Looking back at the last eight months, it's obviously been a busy stretch for journalism centered around prisons, jails, police brutality, and cop protests. How do you think a moment like this happens?
I think it's the beginning of a sustained dialogue. Even Hillary Clinton had that long policy speech about the problems of mass incarceration. But I think a huge factor is all these cell-phone videos that you're seeing. It's no longer one police officer's word against a civilian's word. The Eric Garner video, for example. Cell phone videos have completely changed the tenor around these conversations, and given credibility to people who might in the past not even have been heard by the mainstream media, even if they've been saying the same thing for years.
Related: Watch our former prison correspondent Bert Burykill try to navigate urine tests and other legal snags after his release.
Does the gendered nature of the problem—so many of the characters or victims are men, and specifically young men of color—somehow shape how you approach a story, or dictate the direction that one goes with a story like this?
I've been covering the criminal justice system for many years and actually wrote a book about a woman who was in prison for 16 years. So I feel like I've tried to cover the criminal justice system from many different angles and focus on many different kinds of peoples' experiences. But men obviously are disproportionately represented behind bars—that's a fact. I think the impact of taking so many young men and imprisoning them has ripple effects for families, parents, children, entire communities.

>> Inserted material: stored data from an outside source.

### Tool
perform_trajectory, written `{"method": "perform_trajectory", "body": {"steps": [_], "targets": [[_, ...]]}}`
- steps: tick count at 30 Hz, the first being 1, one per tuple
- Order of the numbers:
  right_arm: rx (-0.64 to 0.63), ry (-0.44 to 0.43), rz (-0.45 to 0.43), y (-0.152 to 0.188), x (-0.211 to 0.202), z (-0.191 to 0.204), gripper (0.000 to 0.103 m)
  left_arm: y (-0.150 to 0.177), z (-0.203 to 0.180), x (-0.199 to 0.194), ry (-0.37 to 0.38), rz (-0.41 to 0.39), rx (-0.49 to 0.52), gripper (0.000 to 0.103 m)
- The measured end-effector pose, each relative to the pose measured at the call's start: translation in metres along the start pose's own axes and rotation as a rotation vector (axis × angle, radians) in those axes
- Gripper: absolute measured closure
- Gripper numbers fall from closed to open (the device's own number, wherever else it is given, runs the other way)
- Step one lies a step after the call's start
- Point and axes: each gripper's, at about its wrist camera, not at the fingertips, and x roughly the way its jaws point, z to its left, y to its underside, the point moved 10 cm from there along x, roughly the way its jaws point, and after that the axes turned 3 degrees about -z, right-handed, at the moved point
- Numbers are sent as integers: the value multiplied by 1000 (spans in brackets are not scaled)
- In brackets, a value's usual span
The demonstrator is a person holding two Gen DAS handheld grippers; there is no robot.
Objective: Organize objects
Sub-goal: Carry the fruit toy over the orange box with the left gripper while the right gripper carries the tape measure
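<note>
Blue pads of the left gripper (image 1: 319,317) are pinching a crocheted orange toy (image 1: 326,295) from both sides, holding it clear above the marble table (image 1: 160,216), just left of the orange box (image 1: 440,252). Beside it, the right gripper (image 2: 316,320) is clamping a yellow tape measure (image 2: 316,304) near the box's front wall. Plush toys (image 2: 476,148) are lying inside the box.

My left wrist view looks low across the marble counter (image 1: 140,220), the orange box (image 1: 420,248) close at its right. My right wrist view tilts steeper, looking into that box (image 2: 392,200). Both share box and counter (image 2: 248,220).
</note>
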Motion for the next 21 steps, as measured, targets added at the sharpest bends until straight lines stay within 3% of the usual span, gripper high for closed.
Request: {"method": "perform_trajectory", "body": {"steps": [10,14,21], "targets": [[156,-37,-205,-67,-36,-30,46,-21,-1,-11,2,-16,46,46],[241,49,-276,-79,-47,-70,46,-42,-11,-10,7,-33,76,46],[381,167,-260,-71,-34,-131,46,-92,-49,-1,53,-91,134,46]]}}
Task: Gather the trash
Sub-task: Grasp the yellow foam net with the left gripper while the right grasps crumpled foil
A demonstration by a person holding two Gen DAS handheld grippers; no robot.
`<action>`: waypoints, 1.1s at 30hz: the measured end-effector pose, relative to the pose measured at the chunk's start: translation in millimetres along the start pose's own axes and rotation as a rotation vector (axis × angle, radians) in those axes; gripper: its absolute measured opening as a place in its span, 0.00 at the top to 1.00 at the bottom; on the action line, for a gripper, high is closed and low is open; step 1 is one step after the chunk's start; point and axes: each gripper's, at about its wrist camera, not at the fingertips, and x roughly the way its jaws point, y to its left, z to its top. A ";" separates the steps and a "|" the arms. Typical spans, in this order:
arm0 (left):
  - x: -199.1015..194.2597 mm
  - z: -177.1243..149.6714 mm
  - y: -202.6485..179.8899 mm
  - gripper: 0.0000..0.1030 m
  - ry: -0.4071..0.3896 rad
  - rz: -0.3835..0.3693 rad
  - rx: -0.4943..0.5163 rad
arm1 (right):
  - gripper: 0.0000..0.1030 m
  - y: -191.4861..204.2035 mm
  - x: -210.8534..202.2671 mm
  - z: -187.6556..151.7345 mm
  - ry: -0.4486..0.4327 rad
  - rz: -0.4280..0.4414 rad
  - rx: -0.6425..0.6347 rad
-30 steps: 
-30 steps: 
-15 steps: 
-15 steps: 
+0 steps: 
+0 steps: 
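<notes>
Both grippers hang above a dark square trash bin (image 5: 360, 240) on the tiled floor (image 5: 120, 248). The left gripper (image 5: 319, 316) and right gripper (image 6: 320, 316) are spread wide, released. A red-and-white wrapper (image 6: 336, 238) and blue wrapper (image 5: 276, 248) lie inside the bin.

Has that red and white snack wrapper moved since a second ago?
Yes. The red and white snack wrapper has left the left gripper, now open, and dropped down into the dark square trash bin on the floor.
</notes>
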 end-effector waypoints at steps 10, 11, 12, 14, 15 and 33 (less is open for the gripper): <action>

And so that's another way I've tried over the years to cover the criminal justice system, to focus not only on the single person who's locked up but also on many unintended consequences of our policies.
Finally, is having an impact your endgame, or if not, what is your chief goal when writing a story?
I personally want to write a piece that people are going to read, first and foremost. I mean, if I were a journalist who spends too much time worrying about what the final outcome might be—I don't really think it's our job to be lobbying for specific policy changes. More the point, I think, is to just try to do the best job possible to report a story and get a full understanding of the problems going on and then relay them to a reader in a way they can understand. And then whatever happens from then, if somebody reads it and wants to make a change, that's sort of the politicians' or policymakers' job. I think any journalist who gets too much caught up in that, it doesn't really make for great journalism.
But first and foremost I'm just hoping to write a story that people are actually going to read to the end.